A sottoscriverlo sono il CIAS (Centro Ricerche Inquinamento Fisico Chimico Microbiologico Ambienti Alta Sterilità) dell’Università di Ferrara, la Parrocchia dell’Annunciazione di Santa Maria in Vado, il Consorzio Futuro in Ricerca, il Comune di Ferrara (con i suoi Musei di Arte Antica) e la Fondazione Ferrara Arte. Tutti determinati a riportare all’originale splendore l’opera realizzata intorno al 1617 e appartenente a quel ciclo di tele che impreziosisce il soffitto della chiesa di Santa Maria in Vado e che, «per significati e dimensioni, – si legge nel testo dell’accordo – si presenta come il più grande capolavoro del Bononi e del Seicento a Ferrara».

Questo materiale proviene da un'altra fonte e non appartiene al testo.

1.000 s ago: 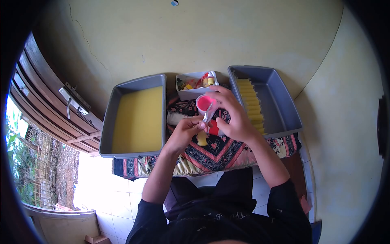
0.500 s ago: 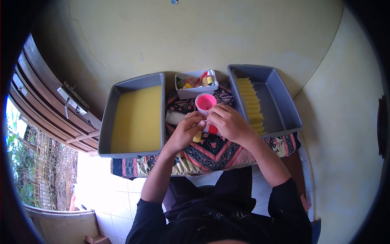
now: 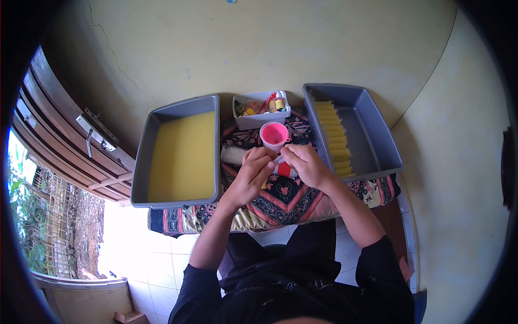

Rimossa dalla sua abituale collocazione a causa di un serio rischio statico dopo il sisma del 2012, l’opera ha rivelato uno stato di conservazione decisamente drammatico a causa dei danni inferti alla tela dall’azione combinata di volatili, topi, insetti e attacchi microbiologici.

 

 

Un primo intervento finalizzato a fermare l’avanzamento del degrado è stato eseguito nel 2013, in attesa di un complessivo e risolutivo intervento di restauro. Dopo quattro anni questo momento è finalmente arrivato grazie al finanziamento messo a disposizione dal CIAS e dal Consorzio Futuro in Ricerca e all’accordo sottoscritto nei mesi scorsi con la Parrocchia di Santa Maria in Vado. Tale collaborazione prevede l’Alta Sorveglianza della Soprintendenza Archeologia, Belle Arti e Paesaggio di Bologna e la cura del restauro da parte di Fabio Bevilacqua, uno dei più noti e apprezzati professionisti del settore in Emilia e non solo. Contestualmente al restauro il CIAS condurrà attività di laboratorio finalizzate alla messa a punto di innovative tecniche di decontaminazione microbiologica di manufatti artistici e allo studio delle caratteristiche fisico chimiche della paletta pittorica e dei pigmenti utilizzati per il dipinto. Sia il restauro pittorico che una parte delle indagini scientifiche saranno effettuate in un cantiere già approntato nella Chiesa di Santa Maria in Vado, allo scopo di rendere visibili al pubblico le attività in itinere.

Al recupero dell’opera seguirà la valorizzazione: ed è qui che nasce il secondo accordo richiamato in apertura e che mira a collegare il restauro alla mostra dedicata a Carlo Bononi, la prima monografica mai realizzata sull’artista, che sarà allestita a Palazzo dei Diamanti dal 14 ottobre 2017 al 7 gennaio 2018 a cura di Giovanni Sassu e Francesca Cappelletti. Oltre all’esecuzione dell’intervento conservativo, infatti, la sinergia tra i vari protagonisti mira a creare attività di informazione e divulgazione dei lavori in corso, documentarne i progressivi avanzamenti e i significati storico-artistici attraverso attività didattiche rivolte in particolare agli istituti superiori cittadini, il coinvolgimento di testate giornalistiche, social media e web. A conclusione dell’intervento, infine, è prevista la presentazione al pubblico e alla stampa dell’attività svolta attraverso una piccola mostra ospitata all’interno della chiesa (da settembre 2017) che sarà collegata in contemporanea alla monografica su Bononi a Palazzo dei Diamanti (fino a gennaio 2018).